## YOUR OBJECTIVE
Find the word "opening" in the listing. Copy out each line where it occurs.

## RECORDED INFORMATION
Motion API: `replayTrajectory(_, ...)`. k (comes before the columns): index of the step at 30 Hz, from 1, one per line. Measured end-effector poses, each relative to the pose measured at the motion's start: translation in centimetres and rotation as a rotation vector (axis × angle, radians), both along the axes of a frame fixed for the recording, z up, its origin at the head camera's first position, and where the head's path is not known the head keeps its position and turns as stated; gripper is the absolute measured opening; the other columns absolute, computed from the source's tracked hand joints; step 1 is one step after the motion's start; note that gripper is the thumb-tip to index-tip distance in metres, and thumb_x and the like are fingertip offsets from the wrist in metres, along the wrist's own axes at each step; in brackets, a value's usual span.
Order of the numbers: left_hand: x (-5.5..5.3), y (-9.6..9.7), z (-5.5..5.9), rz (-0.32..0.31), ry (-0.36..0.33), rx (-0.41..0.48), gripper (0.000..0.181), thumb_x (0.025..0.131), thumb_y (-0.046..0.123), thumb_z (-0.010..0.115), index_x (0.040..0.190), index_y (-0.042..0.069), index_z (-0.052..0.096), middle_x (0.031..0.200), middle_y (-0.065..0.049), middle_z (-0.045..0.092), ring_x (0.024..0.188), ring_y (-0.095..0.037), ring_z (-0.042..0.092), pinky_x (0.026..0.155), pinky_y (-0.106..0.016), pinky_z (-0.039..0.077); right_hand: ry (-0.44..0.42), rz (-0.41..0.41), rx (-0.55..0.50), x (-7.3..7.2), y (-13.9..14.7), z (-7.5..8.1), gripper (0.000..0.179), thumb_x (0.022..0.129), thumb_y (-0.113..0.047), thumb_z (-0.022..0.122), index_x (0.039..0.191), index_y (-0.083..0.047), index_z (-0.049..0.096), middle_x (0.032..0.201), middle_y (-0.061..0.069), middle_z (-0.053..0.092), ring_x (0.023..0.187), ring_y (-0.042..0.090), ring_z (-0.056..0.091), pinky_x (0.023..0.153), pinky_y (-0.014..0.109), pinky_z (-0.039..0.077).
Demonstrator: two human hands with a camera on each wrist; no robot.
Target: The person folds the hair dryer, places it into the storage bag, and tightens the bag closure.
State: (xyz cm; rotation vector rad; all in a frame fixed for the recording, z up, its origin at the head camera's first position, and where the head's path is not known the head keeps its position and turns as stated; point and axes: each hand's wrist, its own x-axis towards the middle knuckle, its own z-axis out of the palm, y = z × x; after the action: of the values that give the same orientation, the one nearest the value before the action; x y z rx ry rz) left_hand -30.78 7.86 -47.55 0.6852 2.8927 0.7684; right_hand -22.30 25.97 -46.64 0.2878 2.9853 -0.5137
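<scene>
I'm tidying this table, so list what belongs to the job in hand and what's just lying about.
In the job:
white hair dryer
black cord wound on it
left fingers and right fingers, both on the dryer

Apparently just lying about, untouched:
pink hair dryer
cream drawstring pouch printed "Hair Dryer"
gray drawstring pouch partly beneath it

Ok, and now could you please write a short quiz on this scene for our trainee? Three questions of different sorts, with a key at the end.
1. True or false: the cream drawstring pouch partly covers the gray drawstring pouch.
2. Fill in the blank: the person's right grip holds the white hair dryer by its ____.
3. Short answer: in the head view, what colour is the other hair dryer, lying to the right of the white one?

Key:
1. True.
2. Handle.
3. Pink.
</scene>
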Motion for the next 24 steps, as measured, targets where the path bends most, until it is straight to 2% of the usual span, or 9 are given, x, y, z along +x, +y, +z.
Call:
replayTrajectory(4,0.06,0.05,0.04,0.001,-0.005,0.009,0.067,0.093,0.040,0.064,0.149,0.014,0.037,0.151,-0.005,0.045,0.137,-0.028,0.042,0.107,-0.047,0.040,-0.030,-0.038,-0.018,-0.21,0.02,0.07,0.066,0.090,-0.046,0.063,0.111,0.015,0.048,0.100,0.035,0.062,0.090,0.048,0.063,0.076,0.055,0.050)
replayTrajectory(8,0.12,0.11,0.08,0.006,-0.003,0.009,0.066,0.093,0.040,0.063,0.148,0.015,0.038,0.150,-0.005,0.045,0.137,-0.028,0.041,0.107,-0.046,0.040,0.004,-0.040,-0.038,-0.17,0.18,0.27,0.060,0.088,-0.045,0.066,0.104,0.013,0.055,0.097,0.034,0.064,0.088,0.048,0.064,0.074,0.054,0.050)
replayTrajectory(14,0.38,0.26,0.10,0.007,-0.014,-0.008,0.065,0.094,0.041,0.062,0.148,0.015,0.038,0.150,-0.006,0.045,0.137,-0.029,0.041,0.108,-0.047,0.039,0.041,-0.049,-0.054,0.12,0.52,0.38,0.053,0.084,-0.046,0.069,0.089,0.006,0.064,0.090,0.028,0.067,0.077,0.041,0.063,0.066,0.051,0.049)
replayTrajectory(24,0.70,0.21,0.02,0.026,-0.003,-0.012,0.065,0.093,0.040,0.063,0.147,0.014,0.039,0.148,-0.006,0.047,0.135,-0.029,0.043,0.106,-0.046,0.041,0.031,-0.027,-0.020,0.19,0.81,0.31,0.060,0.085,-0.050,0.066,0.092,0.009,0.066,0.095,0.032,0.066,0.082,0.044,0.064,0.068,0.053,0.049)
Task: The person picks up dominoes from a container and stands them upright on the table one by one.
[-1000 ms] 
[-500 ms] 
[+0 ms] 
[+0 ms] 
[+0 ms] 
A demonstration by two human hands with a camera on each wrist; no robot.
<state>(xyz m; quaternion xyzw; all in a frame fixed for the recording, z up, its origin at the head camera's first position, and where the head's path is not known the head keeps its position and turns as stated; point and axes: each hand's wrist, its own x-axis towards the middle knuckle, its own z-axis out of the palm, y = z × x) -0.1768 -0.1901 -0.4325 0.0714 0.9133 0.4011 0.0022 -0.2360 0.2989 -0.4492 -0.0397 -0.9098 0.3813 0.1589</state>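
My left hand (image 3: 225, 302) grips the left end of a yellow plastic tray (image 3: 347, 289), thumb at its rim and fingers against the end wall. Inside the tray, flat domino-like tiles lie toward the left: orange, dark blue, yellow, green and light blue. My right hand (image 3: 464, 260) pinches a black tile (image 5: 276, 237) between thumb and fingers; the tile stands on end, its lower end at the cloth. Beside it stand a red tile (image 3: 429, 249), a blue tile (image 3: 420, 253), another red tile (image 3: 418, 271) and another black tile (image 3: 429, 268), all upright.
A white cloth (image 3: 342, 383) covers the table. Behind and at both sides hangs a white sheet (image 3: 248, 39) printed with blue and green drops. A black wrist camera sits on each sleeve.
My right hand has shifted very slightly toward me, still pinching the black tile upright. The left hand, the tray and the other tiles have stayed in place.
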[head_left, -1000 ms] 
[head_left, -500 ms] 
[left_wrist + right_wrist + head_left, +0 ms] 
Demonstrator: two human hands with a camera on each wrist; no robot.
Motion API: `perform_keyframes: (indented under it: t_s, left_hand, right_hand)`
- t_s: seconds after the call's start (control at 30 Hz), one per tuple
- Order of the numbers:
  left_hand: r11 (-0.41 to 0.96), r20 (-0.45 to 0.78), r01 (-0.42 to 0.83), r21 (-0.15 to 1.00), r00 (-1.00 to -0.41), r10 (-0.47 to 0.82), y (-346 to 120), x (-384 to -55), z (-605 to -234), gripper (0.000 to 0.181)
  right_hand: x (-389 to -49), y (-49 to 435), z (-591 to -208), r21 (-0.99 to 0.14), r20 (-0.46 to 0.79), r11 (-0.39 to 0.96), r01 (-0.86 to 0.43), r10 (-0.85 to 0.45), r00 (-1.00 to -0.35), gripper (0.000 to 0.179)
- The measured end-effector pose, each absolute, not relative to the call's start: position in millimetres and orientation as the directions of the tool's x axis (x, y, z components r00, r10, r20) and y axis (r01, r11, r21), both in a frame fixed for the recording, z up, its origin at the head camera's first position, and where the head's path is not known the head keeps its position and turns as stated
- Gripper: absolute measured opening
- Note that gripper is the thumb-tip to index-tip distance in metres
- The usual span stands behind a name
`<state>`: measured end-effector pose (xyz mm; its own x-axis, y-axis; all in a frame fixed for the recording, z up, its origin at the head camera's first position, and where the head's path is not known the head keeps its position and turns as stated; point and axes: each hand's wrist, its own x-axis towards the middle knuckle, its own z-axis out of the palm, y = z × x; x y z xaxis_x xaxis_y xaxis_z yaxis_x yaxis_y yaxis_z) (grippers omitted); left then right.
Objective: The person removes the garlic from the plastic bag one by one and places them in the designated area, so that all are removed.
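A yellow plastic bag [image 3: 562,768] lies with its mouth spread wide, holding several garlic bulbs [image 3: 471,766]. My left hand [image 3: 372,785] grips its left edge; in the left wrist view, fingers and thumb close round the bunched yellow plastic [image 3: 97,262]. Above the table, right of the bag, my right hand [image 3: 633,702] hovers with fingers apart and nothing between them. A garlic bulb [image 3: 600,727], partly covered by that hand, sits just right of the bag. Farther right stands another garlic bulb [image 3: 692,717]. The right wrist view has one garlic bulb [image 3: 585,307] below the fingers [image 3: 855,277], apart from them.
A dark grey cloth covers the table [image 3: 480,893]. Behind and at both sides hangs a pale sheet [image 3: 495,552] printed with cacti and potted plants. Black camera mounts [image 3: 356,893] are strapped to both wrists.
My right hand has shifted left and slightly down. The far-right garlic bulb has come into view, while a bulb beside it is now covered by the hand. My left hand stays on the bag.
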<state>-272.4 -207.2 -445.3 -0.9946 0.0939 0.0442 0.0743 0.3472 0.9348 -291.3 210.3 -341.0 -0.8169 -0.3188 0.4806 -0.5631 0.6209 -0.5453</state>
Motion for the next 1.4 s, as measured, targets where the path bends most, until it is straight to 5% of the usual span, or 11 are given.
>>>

## ANSWER TO THIS EXERCISE
Motion API: `replayTrajectory(_, ...)`. k (comes before the columns): index of the step at 30 Hz, from 1, one per line. Measured end-effector poses, each relative to the pose measured at the motion's start: translation in centimetres and rotation as a rotation vector (axis × angle, radians), both along the axes of a frame fixed for the recording, z up, its origin at the head camera's first position, and where the head's path is not known the head keeps its position and turns as stated; gripper is the absolute measured opening; the other columns absolute, computed from the source's tracked hand joints; step 1 is one step after the motion's start; note that gripper is the thumb-tip to index-tip distance in metres, and thumb_x and the like are fingertip offsets from the wrist in metres, along the wrist's own axes at each step; in brackets, a value's usual span.
- Gripper: absolute measured opening

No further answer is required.